Sind bei Egger zurzeit alle Produktionslinien voll ausgelastet?
Aus heutiger Sicht und im Rahmen der gesetzlichen Rahmenbedingungen sind alle Produktionslinien im Egger Sägewerk voll ausgelastet und wir werden auf absehbare Zeit weiterhin produzieren. Dabei stehen der Schutz und die Gesundheit unserer Mitarbeiter stets im Mittelpunkt. Krankenstände innerhalb der Belegschaft sind auf einem gewöhnlichen und damit stabilen Niveau.
Wie läuft der Absatz Ihrer Produkte und gibt es Unterschiede bei den Absatzwegen oder dem Verkauf spezieller Produkte?
Wir haben das große Glück, als Sägewerk auf ein weltweites Vertriebsnetz zurückgreifen zu können, was uns ermöglicht, in rund 30 Länder liefern zu können. Schwankungen einzelner Länder können wir bisher so auffangen. Lediglich die Absatzkanäle für Rinde und Rindenmulch sind momentan unsicher, da diese vorwiegend über Baumärkte vertrieben werden.
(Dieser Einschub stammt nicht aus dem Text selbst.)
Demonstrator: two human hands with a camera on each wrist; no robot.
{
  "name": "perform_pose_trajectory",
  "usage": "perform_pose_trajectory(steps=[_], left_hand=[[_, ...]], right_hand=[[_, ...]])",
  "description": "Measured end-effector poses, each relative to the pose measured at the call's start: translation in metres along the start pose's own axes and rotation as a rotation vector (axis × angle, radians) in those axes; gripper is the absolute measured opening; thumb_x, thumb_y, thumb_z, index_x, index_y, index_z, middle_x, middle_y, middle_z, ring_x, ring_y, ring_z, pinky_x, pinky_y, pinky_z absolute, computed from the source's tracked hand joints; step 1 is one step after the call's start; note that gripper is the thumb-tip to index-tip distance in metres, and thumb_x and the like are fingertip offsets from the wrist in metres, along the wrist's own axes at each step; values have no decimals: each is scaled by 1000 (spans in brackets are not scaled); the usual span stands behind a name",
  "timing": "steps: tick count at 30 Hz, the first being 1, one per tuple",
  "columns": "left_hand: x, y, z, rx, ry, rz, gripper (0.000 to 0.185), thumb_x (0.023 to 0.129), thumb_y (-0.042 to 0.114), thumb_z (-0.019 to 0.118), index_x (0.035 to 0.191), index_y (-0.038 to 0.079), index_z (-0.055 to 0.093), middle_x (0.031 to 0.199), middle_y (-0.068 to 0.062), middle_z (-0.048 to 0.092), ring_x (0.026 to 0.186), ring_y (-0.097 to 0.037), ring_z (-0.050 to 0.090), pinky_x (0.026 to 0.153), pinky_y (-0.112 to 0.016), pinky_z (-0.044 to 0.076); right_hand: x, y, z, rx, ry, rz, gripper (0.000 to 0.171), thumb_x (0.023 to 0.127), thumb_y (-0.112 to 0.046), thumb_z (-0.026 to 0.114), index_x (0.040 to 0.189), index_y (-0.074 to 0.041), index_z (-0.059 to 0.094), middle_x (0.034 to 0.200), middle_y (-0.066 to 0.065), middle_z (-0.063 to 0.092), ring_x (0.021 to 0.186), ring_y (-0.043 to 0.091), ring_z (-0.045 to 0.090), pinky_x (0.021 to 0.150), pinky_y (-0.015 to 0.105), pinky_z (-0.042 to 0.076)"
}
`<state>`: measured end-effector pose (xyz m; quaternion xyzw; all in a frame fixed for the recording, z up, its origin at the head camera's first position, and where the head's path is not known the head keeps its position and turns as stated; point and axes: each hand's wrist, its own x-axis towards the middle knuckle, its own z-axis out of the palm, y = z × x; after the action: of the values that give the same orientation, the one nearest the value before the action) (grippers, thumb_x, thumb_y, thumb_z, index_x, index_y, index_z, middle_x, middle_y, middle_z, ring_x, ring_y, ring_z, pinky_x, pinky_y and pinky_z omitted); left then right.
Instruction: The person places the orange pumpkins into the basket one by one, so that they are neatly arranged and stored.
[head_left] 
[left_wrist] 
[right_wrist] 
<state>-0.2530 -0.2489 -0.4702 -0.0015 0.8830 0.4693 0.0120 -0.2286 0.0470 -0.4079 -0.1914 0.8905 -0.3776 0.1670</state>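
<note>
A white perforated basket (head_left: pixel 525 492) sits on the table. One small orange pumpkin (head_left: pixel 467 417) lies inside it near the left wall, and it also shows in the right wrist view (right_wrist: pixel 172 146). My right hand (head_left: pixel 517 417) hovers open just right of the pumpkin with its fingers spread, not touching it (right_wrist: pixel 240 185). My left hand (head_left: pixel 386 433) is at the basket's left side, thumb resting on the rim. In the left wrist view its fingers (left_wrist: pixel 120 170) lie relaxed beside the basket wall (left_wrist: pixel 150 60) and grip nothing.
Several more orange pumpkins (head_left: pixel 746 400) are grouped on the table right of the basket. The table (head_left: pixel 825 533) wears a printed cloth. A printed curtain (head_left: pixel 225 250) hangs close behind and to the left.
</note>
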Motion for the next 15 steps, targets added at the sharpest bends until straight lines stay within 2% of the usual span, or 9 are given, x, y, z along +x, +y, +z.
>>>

Speziell am Standort Brilon profitieren wir sehr davon, dass unser Holzwerkstoffwerk unsere Sägenebenprodukte verwendet. In der Branche scheint der Absatz von Hackschnitzeln zum Teil ein größeres Problem zu sein. Insgesamt läuft der Absatz innerhalb Deutschlands auf Sicht stabil. Unter dieser Maßgabe setzen wir alles daran, dass das auch so bleiben kann, doch das ist letztlich derzeit nicht seriös vorhersagbar und hängt natürlich von politischen und behördlichen Entscheidungen ab. Es setzt beispielsweise voraus, dass die Verfügbarkeit von Transportkapazitäten und Fahrern ausreichend gegeben ist und Transporte nicht durch die ausgeweiteten Kontrollmaßnahmen übermäßig verzögert werden.
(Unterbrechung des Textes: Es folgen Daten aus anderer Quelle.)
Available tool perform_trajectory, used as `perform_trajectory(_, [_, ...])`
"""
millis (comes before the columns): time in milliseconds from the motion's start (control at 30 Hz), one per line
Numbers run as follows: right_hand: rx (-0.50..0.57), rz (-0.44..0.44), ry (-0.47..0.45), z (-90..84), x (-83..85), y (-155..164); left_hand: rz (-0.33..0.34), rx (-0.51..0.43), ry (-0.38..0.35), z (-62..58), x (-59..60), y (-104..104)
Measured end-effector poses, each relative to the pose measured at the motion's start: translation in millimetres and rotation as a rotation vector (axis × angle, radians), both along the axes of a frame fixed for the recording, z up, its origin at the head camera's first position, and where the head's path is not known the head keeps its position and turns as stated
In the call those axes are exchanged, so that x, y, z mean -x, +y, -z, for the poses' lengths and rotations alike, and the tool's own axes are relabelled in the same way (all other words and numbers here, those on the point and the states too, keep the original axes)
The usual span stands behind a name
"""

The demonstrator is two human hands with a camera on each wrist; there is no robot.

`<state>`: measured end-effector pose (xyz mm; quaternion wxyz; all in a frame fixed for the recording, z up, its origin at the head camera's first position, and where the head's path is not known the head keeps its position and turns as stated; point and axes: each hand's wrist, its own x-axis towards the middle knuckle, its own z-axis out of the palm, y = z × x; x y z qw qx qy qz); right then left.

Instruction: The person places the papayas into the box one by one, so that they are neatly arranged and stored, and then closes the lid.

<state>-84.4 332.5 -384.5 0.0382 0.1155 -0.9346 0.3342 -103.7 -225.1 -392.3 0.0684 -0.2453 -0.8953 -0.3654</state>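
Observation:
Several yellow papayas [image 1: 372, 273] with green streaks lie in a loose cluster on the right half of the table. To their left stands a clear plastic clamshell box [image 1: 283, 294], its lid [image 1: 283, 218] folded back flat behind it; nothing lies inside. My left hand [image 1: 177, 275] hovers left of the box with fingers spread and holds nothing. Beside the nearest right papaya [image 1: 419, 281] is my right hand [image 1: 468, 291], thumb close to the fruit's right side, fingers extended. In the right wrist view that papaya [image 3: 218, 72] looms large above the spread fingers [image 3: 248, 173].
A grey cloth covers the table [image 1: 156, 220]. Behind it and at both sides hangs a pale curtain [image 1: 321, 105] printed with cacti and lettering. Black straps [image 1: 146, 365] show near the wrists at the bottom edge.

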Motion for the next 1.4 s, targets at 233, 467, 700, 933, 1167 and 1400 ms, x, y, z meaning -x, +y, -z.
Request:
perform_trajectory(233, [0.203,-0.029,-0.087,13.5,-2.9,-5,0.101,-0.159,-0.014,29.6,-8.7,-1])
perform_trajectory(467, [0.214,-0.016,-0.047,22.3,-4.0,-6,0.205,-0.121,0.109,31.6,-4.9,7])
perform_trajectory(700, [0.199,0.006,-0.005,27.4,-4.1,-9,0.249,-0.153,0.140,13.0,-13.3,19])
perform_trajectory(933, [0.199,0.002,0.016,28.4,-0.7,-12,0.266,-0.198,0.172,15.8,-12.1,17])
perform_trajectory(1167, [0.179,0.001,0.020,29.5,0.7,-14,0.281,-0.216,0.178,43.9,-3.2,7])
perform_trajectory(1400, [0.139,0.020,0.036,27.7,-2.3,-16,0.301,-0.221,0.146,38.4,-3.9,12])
Inwieweit ist Kurzarbeit für Sie ein Thema?
Aktuell produzieren wir auf Volllast. Dennoch müssen wir uns unserer Verantwortung als Arbeitgeber bewusst sein und vorsorglich auch andere Szenarien prüfen, sodass wir geeignete Maßnahmen für möglicherweise reduzierte Auslastungen zumindest planen müssen. Bei Stillständen oder sehr stark gemindertem Arbeitsaufkommen werden wir bedarfsgemäß Kurzarbeit einsetzen müssen. Solange wir aber produzieren können und dürfen, werden wir dies tun, auch um den Wirtschaftszweig Forst und Holz aufrechtzuerhalten, damit die Holzmengen aus den Wäldern abfließen können.
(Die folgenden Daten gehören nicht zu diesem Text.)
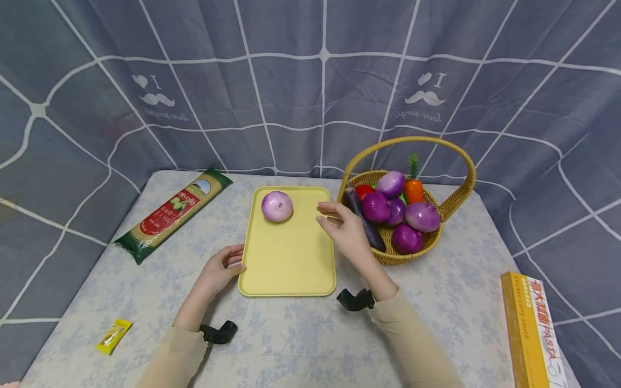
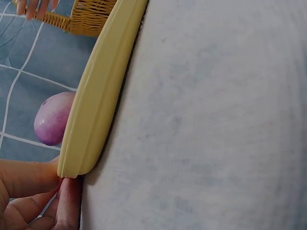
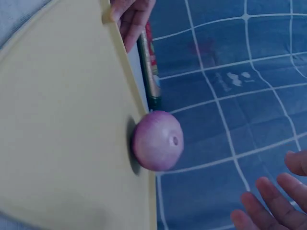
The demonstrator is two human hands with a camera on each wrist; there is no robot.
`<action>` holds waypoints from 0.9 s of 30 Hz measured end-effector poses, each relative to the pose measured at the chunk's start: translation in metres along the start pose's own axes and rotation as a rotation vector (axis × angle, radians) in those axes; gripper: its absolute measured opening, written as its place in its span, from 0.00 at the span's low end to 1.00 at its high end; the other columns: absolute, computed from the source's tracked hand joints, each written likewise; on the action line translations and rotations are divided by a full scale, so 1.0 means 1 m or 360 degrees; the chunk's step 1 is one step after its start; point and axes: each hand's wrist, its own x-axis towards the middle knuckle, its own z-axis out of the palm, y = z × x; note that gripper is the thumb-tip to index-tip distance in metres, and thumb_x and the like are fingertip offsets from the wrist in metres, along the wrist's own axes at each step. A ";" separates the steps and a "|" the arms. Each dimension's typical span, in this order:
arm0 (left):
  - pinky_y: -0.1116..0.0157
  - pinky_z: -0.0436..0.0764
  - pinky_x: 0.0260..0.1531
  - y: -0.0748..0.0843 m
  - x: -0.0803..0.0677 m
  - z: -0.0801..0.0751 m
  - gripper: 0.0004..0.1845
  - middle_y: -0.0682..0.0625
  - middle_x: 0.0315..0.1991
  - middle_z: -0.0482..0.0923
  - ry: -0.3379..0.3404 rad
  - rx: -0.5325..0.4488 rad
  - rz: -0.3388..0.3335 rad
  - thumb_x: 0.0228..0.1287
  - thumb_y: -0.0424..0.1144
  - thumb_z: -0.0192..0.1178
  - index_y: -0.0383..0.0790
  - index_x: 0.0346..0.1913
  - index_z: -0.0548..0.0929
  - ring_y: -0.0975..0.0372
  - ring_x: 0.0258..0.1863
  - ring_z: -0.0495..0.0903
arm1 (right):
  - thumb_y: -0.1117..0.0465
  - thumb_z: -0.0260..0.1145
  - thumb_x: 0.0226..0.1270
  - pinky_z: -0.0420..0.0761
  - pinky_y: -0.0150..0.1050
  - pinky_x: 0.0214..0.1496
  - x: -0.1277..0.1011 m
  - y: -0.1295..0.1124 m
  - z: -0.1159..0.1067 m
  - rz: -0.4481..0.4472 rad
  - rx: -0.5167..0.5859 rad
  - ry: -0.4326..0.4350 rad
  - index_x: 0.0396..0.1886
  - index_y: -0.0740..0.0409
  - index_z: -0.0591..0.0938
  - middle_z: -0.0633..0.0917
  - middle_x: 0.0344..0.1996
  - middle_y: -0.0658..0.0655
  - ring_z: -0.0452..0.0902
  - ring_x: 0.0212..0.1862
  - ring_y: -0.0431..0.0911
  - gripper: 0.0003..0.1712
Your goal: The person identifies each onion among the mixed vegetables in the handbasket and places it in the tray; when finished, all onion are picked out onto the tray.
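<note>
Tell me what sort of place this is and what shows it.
Probably a staged tabletop set, perhaps for filming: a grid-patterned curtain hangs behind the table and along both sides, and a wicker basket of vegetables stands beside a yellow tray.

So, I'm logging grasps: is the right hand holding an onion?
No, the right hand is empty, and the onion on the yellow tray lies apart from it.
</note>
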 end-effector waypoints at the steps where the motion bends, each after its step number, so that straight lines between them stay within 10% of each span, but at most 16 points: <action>1: 0.60 0.82 0.55 0.000 0.000 0.000 0.28 0.35 0.63 0.73 -0.0001 0.0001 0.0002 0.68 0.28 0.57 0.33 0.71 0.67 0.46 0.62 0.74 | 0.62 0.66 0.68 0.81 0.47 0.62 -0.004 0.001 -0.007 -0.0015 -0.0007 0.0017 0.55 0.62 0.82 0.85 0.53 0.59 0.81 0.56 0.51 0.17; 9: 0.59 0.82 0.55 -0.002 -0.001 0.000 0.28 0.34 0.62 0.74 0.0013 0.0005 0.0016 0.68 0.28 0.58 0.33 0.70 0.67 0.46 0.62 0.74 | 0.59 0.67 0.68 0.81 0.35 0.59 -0.027 0.012 -0.065 0.0029 -0.0177 0.0217 0.53 0.60 0.84 0.86 0.50 0.59 0.83 0.51 0.48 0.16; 17: 0.62 0.82 0.53 -0.002 0.001 -0.001 0.28 0.35 0.62 0.75 0.0000 0.0006 0.0033 0.68 0.29 0.59 0.34 0.70 0.68 0.47 0.61 0.75 | 0.56 0.66 0.69 0.75 0.15 0.50 -0.044 0.031 -0.115 0.0197 -0.0272 0.0534 0.54 0.60 0.83 0.86 0.50 0.58 0.76 0.44 0.22 0.18; 21: 0.62 0.82 0.53 -0.002 0.002 -0.001 0.28 0.35 0.62 0.74 0.0008 0.0000 0.0025 0.67 0.29 0.59 0.33 0.70 0.68 0.46 0.61 0.75 | 0.56 0.68 0.67 0.76 0.19 0.52 -0.047 0.034 -0.133 0.0246 -0.0353 0.0665 0.54 0.59 0.84 0.85 0.51 0.55 0.78 0.47 0.28 0.18; 27: 0.61 0.82 0.54 -0.003 0.001 0.000 0.28 0.35 0.62 0.75 0.0023 0.0006 0.0011 0.67 0.29 0.59 0.33 0.70 0.68 0.46 0.61 0.75 | 0.58 0.69 0.66 0.72 0.51 0.70 -0.044 0.040 -0.147 0.0282 -0.0388 0.0681 0.57 0.61 0.82 0.80 0.55 0.61 0.74 0.61 0.50 0.22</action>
Fehlen Ihnen durch die Einreisebeschränkungen Mitarbeiter aus dem Ausland?
Nein, da wir keine Mitarbeiter aus dem Ausland beschäftigt haben. Lediglich einzelne Arbeitseinsätze von Maschinenbau-Lieferanten aus dem europäischen Ausland mussten auf einen späteren Zeitpunkt verschoben werden.
Laubholzeinschnitt läuft
Trotz Umsatzrückgängen läuft auch die Produktion beim Laubholzsäger Pollmeier in Creuzburg (Thüringen) uneingeschränkt, teilt Pressesprecher Jan Hassan im Gespräch mit dem Wochenblatt mit. Auch die Rohholzversorgung läuft unbehindert. „Wir bekommen derzeit eher zu viel Rundholz angeboten als zu wenig“, sagt Hassan. Unter anderem durch Beschränkungen wie Kurzarbeit im nachgelagerten Bereich ist Pollmeier aktuell mit Umsatzrückgängen von etwa 20 % konfrontiert.
Kurzarbeit ist aber kein Thema: „Wir beabsichtigen bis zum Sommer voll zu produzieren, um das angefahrene Rundholz verarbeiten zu können. Durch die Umsatzrückgänge produzieren wir einen Teil der Ware auf Lager“, erklärt Hassan.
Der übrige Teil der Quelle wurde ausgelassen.